Does the rank-and-file strategy ignore all the other movements that can help workers develop militancy and radical consciousness? Should socialists in the labor movement do more explicitly political propaganda?
In an older essay included in this volume, Moody and Sheila Cohen look at the nature of working-class consciousness, or what they also call the “common sense” of the working class. Most working people do not positively endorse the ideology of our bosses. Instead, after years of defeat, most working people passively accept these ideas:
“Yet the impermanence, the instability, in many ways the fragility of this acceptance is also indicated when we probe more deeply into the precise nature of ‘actually existing’ working-class consciousness. Here we discover, rather than coherent and explicit assent to a consistent set of ideas and ‘values,’ a more complex mix: one characterized less by undifferentiated ideological domination than by inconsistency, contradiction, and lack of information.” (29)

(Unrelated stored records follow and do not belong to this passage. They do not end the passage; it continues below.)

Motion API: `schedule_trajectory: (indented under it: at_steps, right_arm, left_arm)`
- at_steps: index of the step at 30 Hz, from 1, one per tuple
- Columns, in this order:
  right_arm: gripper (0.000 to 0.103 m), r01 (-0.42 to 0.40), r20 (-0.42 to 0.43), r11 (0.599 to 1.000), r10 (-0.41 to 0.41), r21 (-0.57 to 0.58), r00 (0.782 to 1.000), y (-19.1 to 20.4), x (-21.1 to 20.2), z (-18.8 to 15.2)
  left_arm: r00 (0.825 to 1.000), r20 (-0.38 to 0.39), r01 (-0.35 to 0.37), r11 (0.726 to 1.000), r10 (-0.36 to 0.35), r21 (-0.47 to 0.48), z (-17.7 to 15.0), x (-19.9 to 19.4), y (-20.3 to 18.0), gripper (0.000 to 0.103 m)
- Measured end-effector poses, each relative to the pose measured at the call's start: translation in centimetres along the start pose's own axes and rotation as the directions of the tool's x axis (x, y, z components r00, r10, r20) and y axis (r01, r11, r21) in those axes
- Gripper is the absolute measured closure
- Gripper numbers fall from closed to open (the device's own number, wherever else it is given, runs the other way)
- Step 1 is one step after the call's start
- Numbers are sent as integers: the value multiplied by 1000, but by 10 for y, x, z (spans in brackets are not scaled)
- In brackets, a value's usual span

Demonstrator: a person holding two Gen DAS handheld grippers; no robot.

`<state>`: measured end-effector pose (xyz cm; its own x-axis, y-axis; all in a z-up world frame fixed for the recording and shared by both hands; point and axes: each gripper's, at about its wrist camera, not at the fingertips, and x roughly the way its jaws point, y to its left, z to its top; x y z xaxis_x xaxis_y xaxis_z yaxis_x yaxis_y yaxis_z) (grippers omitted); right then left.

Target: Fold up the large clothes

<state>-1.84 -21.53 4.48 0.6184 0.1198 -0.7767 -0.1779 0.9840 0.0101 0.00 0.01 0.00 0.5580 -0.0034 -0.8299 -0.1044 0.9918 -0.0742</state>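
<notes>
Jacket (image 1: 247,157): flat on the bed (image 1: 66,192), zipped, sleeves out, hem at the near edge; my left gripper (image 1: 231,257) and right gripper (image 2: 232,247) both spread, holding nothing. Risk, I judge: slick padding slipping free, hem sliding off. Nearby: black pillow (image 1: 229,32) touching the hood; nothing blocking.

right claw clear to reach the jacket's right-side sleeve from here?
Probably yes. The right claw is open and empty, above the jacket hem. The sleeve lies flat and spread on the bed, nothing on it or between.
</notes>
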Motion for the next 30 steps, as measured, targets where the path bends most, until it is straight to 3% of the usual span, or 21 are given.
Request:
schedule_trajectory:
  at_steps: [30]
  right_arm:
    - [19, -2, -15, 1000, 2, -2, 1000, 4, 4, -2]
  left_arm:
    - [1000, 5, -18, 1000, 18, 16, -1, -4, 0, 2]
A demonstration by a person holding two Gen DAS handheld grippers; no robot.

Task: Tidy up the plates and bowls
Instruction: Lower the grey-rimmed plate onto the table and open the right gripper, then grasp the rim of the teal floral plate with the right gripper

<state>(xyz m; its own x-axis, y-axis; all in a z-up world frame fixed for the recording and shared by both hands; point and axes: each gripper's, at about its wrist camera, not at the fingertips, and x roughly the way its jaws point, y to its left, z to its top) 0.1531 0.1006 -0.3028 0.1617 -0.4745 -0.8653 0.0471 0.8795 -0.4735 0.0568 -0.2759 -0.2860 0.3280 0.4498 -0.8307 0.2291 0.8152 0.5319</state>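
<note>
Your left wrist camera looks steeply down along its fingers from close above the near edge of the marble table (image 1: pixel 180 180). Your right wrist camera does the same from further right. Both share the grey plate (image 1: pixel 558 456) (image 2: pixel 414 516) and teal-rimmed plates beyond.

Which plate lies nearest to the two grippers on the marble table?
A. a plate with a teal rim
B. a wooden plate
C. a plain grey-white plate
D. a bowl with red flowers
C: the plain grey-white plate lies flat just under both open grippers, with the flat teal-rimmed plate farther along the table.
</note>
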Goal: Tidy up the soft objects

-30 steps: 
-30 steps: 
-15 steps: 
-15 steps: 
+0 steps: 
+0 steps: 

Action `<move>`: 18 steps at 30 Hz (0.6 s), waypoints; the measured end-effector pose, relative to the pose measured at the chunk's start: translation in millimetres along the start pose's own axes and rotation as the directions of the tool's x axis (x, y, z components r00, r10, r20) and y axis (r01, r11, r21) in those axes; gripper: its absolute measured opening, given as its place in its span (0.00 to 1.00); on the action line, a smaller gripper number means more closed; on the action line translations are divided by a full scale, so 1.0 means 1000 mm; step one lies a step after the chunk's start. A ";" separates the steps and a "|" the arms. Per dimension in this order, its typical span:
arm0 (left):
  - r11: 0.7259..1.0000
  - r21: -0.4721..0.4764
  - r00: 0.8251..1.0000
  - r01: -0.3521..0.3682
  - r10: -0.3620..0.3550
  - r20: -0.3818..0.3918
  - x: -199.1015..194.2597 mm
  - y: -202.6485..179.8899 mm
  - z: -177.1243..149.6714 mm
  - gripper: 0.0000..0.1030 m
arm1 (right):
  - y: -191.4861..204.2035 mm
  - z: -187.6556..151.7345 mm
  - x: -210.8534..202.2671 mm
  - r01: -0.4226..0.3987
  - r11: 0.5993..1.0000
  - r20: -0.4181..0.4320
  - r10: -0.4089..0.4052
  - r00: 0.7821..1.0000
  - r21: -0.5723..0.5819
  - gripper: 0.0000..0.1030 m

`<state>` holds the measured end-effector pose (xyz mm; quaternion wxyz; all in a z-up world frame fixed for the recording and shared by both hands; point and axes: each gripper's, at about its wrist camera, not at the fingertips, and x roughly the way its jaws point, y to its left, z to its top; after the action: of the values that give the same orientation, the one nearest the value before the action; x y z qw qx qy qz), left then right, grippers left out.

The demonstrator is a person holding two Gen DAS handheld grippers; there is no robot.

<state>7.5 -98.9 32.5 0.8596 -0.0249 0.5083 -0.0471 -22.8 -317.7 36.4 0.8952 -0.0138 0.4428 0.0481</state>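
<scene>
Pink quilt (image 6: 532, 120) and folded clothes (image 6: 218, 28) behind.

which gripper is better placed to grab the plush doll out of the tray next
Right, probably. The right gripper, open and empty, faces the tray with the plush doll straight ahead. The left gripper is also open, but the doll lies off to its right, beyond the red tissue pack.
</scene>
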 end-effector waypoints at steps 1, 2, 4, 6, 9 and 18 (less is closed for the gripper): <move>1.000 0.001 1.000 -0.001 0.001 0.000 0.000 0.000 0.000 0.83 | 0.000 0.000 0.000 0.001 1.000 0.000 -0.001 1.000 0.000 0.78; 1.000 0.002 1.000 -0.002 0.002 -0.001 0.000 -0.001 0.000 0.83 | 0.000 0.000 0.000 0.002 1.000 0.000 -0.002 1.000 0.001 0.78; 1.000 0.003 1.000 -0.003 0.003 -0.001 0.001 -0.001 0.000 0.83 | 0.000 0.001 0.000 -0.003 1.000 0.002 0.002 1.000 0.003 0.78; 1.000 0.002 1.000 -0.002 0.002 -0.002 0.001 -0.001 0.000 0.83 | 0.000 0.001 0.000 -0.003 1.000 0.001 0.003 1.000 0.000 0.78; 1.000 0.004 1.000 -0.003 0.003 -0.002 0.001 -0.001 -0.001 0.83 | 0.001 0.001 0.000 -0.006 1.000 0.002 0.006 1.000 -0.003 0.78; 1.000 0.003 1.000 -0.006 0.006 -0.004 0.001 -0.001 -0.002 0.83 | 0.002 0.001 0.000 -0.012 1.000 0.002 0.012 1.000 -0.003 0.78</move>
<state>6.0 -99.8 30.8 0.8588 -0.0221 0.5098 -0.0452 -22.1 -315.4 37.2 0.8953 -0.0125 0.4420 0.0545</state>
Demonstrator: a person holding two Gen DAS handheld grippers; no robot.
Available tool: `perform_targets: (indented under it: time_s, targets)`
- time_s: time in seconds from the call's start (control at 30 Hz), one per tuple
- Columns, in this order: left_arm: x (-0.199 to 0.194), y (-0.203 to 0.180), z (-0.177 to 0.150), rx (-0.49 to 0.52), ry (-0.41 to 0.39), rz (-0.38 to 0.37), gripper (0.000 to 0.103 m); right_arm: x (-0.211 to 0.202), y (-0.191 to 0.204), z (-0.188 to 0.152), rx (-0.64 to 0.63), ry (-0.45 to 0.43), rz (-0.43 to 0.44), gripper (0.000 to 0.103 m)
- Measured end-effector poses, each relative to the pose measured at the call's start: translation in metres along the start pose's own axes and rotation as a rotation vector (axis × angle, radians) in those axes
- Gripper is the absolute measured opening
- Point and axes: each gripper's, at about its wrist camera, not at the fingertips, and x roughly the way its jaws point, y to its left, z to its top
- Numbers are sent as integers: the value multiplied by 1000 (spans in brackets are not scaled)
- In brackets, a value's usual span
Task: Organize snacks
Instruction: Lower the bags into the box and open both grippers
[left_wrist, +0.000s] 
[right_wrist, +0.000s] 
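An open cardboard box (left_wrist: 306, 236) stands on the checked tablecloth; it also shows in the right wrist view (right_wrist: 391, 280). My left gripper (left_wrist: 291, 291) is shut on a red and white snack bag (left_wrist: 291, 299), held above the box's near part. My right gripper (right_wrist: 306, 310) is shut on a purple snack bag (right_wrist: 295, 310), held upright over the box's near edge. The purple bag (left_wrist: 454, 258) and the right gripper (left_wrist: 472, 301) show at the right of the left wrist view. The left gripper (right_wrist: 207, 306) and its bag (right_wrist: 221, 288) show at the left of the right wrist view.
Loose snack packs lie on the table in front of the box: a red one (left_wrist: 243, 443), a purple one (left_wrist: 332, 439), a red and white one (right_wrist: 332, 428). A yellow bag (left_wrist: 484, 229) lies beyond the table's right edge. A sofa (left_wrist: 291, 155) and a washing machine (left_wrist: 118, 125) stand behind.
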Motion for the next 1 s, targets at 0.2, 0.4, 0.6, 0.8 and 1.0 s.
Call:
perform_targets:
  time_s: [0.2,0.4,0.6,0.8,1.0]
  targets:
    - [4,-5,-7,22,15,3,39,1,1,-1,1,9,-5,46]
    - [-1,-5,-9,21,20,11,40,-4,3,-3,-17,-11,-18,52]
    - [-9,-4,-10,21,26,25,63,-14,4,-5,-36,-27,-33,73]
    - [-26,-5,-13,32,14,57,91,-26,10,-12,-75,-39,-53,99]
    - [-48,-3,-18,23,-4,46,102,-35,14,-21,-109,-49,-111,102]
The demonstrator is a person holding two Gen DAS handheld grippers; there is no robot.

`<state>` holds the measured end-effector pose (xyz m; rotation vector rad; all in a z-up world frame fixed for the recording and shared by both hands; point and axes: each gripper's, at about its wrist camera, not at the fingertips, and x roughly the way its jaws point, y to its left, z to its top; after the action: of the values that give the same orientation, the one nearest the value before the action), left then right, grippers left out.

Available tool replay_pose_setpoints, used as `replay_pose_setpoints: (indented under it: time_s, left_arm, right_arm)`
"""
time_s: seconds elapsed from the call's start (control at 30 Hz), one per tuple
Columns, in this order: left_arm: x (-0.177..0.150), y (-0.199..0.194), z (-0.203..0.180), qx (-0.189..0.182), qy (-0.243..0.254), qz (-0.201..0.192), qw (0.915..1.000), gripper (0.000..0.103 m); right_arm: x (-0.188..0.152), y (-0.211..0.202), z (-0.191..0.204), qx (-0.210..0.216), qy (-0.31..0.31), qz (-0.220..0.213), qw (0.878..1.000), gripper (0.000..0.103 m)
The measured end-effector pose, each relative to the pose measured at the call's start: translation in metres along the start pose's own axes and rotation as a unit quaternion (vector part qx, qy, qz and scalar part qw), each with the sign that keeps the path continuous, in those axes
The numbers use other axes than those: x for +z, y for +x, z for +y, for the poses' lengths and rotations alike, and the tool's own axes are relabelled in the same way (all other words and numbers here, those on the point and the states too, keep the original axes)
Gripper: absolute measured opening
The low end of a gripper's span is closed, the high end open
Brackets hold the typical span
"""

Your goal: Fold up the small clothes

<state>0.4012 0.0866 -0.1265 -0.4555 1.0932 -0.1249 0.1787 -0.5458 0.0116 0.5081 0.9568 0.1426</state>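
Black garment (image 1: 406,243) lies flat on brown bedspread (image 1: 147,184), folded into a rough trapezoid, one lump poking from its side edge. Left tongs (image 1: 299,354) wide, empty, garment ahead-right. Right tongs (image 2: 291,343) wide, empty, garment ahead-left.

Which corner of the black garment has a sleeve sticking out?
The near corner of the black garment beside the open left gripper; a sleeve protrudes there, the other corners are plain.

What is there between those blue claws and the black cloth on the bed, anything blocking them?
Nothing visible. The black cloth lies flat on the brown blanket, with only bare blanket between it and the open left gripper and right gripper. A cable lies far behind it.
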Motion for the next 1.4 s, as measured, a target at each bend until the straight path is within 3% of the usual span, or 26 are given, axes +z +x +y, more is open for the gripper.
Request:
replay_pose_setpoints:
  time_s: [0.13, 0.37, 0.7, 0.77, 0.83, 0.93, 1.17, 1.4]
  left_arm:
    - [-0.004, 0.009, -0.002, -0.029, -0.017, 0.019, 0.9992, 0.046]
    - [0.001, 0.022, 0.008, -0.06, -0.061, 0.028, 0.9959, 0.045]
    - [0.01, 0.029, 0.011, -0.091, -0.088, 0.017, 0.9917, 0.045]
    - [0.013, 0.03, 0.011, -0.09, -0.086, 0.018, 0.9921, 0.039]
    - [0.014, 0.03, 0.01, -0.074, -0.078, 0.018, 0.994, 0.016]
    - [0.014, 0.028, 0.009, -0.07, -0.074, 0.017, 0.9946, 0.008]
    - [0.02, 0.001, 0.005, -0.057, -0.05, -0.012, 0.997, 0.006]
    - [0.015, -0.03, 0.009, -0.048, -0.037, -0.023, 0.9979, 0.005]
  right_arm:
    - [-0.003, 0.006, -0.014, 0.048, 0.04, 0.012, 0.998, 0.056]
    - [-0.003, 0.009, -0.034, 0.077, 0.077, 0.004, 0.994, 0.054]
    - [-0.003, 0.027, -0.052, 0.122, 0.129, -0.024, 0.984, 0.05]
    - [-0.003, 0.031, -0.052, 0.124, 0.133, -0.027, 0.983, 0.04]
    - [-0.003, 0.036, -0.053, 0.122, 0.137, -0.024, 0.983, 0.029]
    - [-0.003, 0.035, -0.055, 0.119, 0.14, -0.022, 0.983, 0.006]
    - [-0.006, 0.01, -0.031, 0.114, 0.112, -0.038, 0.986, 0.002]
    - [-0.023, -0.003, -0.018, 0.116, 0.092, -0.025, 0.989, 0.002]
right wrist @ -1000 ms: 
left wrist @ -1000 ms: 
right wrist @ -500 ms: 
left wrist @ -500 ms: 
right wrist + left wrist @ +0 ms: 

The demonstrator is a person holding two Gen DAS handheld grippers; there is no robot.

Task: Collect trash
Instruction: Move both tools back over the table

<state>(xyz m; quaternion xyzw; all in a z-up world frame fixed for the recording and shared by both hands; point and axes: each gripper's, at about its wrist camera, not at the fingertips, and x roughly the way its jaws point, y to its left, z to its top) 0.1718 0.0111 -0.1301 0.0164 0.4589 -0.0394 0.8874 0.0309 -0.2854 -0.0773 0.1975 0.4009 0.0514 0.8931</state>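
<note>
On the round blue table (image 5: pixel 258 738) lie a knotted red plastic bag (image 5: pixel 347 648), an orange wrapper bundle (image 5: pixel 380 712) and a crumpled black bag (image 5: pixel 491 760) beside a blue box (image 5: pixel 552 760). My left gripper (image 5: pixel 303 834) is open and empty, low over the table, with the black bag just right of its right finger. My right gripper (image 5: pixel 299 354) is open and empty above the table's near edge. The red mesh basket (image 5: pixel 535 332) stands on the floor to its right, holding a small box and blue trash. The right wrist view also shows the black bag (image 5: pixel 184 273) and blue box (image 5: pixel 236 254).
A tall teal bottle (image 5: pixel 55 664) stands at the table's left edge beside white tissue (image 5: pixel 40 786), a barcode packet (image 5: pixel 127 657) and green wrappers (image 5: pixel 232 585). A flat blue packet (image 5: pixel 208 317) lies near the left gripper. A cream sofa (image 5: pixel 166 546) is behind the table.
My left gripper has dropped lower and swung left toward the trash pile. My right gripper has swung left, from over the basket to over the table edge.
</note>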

When workers fight back — and have some success — they may start looking for new ways of thinking:
“The point here, then, is not that workers need to be ‘incited’ to resist capital by a corps of eager socialists. Rather, what is required of socialists is a commitment to focusing on and developing the implications of existing, contradictory, conflictual worker consciousness.” (41)
We call this approach the transitional method — meeting workers and their struggles where they are, but helping them make those struggles successful by realizing the root of the problem in capitalist control over everything.
Of course working-class consciousness and struggle can develop from many sources — just look at the recent struggles of immigrant workers and Black Lives Matter — surely two of the most important working class struggles of the last 10 years.
In my union, I’m happy to report that our new officers have rented buses to help members link up with Black Lives Matter. And that’s also why I’m a part of a socialist organization that brings together activists from many different movements.
Socialists in and around Solidarity (and the groups that came before us, and other groups too), have tried to put the rank-and-file strategy into practice. We can be proud of what we’ve accomplished — especially building and supporting Labor Notes. At the end of his new essay, Moody says that the Labor Notes network is looking more and more like the best of the Trade Union Educational League of the 1920s.
Still, many of the socialist workplace activists who founded Solidarity have retired, and we haven’t replaced them. Ten years ago, I was part of a network of young socialists helping each other get rank-and-file jobs. In a tough job market, many of the young radicals in our network couldn’t find work, and drifted away.
Two people who did get jobs — one as a warehouse worker, the other as a nurse — are still at it 10 years later. Both are now rank-and-file leaders in their local unions, helping rebuild and transform those unions at the grassroots.
Work sucks and it is getting worse. Worker resistance is on a modest upswing. The disconnect between socialists and worker activists is still too wide. As Moody said in the original pamphlet, we don’t have a road map, but the rank-and-file strategy gives us a compass for figuring out how to cross that gap.